* [Task]: Every line below between the one holding "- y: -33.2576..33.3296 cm" and the one holding "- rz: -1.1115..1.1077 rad", inclusive, should be copied exactly, and no other line.

(Dataset records)
========
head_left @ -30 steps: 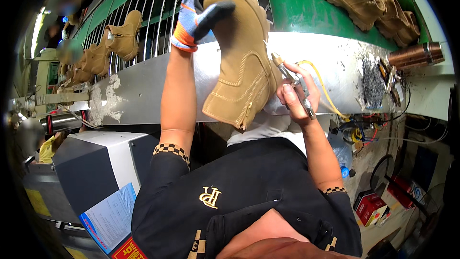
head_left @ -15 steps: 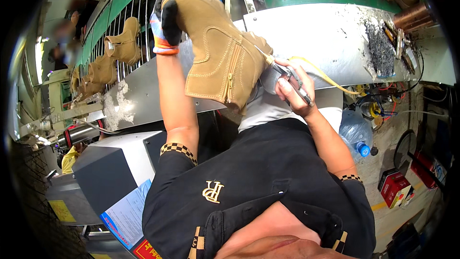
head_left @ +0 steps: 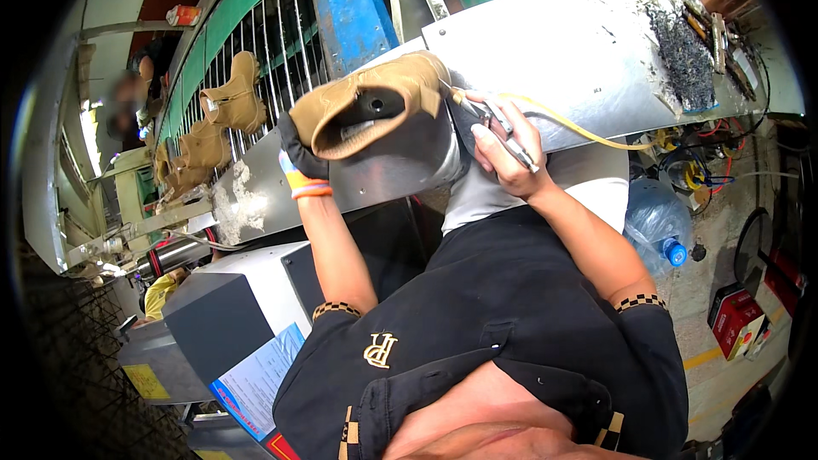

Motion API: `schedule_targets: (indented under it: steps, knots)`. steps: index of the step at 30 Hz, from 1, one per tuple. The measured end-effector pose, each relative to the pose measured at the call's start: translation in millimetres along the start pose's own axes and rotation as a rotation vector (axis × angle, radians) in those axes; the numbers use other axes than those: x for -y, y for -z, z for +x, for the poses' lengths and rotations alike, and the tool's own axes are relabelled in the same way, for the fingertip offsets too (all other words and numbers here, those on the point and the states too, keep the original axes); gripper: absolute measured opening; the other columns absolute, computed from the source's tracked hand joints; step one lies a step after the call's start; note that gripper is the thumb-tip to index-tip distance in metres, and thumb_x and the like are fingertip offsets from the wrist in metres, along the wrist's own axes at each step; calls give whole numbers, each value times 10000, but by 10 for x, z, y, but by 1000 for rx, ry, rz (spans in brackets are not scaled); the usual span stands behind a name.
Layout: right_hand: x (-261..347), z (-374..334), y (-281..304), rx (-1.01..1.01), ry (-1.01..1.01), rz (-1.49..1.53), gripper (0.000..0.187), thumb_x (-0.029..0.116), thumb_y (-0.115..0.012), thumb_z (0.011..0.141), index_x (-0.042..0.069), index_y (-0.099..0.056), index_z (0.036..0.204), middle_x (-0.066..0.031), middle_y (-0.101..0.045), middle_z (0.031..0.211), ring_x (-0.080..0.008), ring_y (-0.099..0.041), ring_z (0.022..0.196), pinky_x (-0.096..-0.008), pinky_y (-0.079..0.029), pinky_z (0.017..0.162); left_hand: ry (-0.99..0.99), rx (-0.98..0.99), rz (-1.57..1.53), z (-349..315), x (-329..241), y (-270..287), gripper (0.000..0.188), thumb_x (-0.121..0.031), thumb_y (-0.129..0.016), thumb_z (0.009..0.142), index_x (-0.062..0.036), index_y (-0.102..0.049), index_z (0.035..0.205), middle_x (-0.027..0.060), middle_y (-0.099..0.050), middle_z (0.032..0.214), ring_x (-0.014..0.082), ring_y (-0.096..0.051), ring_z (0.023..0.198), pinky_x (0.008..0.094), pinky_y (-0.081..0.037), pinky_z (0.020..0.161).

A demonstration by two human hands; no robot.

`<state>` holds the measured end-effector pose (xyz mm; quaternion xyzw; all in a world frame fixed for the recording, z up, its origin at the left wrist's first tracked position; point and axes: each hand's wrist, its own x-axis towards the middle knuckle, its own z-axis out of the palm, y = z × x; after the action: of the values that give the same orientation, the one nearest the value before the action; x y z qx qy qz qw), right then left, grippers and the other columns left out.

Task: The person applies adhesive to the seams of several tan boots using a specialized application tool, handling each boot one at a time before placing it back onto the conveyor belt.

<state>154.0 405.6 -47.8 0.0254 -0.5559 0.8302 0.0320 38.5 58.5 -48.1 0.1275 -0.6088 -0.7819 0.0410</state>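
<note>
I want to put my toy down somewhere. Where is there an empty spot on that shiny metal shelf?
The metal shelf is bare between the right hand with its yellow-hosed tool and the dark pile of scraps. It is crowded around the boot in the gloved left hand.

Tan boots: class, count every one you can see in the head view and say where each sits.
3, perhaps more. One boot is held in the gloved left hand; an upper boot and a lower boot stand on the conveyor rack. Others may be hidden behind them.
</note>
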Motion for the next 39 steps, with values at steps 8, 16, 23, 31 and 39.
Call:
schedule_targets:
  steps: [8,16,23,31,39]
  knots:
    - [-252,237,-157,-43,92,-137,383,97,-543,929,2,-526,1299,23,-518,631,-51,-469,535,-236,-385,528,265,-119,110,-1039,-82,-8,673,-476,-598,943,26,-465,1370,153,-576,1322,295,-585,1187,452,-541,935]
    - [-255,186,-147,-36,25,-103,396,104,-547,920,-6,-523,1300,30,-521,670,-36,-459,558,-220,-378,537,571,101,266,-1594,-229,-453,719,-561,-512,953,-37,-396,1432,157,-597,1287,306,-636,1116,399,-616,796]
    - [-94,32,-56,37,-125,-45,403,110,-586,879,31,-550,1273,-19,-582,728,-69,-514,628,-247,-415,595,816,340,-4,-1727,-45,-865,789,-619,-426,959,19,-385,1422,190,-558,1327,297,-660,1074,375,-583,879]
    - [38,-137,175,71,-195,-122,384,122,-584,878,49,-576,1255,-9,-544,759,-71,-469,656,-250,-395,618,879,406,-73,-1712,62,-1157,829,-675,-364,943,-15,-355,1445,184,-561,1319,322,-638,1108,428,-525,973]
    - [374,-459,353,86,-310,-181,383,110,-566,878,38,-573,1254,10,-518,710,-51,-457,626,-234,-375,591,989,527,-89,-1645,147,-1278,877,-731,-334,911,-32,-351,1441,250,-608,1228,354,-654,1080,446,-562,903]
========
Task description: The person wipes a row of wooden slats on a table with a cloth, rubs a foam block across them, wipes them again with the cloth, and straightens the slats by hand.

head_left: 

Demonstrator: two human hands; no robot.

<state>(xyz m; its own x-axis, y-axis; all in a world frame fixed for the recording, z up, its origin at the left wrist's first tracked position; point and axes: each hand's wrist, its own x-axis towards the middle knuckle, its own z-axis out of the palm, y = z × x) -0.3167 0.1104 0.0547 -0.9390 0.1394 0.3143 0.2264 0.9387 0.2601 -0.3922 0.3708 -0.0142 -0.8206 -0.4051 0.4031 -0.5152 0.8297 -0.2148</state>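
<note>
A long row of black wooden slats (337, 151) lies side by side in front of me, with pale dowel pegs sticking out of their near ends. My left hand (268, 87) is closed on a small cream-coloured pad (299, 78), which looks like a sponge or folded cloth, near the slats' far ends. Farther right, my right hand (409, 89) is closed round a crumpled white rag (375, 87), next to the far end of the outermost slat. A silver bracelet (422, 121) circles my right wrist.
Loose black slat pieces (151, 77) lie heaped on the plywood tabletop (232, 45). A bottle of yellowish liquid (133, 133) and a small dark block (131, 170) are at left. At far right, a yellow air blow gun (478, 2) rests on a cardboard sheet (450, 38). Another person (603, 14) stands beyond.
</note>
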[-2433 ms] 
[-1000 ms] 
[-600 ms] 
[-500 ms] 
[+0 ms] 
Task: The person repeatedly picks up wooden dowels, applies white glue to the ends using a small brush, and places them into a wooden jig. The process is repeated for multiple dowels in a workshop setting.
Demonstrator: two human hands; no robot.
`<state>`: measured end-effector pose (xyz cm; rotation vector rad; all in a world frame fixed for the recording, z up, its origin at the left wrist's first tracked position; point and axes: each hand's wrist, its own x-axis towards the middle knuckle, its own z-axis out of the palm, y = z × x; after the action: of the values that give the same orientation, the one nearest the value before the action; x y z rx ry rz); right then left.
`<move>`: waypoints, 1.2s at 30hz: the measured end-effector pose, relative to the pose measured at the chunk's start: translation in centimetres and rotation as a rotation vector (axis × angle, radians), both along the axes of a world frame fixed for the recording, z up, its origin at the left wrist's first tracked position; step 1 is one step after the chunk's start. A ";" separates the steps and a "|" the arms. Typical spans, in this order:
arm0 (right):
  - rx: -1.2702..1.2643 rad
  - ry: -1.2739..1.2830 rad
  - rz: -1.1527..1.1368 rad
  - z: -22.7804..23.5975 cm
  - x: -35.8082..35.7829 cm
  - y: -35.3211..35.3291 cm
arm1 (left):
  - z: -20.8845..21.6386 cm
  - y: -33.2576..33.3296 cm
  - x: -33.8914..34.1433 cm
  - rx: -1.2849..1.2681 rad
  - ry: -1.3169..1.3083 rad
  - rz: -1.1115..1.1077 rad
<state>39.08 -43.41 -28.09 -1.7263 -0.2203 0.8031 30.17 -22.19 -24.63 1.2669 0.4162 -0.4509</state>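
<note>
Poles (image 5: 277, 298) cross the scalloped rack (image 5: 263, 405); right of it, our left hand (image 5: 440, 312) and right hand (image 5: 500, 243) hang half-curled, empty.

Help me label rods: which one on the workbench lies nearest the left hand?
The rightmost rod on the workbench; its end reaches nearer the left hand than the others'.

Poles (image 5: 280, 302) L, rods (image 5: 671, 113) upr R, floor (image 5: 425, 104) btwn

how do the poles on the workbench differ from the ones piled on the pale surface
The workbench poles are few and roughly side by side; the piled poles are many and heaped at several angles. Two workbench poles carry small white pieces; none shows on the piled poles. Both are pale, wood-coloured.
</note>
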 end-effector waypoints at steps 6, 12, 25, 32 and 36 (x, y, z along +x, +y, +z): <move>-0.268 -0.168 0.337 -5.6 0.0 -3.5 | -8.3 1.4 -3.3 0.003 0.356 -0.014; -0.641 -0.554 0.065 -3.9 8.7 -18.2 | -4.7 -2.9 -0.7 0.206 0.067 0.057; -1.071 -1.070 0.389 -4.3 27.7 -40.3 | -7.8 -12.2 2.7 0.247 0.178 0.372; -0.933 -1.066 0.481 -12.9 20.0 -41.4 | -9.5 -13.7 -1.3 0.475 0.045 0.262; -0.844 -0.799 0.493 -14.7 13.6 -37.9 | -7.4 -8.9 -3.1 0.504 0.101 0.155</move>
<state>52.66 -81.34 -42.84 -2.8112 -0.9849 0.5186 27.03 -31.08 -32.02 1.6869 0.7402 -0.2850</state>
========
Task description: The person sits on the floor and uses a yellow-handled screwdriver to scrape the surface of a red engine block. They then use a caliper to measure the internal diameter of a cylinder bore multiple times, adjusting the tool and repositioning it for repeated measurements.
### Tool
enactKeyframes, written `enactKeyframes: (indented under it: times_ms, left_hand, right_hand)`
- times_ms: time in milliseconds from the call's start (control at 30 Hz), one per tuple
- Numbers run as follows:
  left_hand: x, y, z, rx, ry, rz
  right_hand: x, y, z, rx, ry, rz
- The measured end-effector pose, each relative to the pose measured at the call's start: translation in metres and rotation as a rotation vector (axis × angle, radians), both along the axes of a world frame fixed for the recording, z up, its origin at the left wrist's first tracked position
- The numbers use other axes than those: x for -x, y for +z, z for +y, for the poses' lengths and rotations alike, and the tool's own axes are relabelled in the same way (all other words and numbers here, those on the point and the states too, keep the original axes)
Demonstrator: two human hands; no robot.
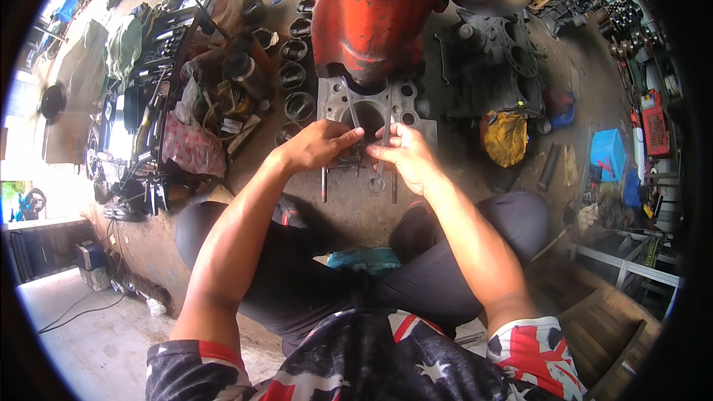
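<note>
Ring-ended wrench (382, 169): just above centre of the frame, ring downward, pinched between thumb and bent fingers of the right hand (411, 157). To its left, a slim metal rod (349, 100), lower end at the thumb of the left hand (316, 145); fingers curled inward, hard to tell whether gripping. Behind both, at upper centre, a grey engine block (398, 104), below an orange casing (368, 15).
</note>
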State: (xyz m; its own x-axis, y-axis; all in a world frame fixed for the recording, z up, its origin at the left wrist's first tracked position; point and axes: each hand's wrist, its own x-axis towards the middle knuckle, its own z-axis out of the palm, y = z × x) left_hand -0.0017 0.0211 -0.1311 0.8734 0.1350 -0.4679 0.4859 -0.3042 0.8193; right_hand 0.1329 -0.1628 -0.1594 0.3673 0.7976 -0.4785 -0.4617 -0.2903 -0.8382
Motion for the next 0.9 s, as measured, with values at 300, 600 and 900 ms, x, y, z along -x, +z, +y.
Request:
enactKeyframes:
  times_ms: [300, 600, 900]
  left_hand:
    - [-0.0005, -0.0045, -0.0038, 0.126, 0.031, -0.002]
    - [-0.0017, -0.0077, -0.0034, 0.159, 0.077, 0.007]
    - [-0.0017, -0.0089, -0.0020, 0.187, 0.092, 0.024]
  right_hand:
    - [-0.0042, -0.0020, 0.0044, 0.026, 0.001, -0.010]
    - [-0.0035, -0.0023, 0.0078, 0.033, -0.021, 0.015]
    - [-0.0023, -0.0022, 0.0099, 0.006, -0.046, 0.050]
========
* [Completed exercise]:
  - y: -33.2576..33.3296 cm
  - x: -33.8914..34.1433 cm
  - rx: -1.2849..1.2681 rad
  - ry: -1.3169..1.3083 rad
  - rz: -1.1115..1.1077 rad

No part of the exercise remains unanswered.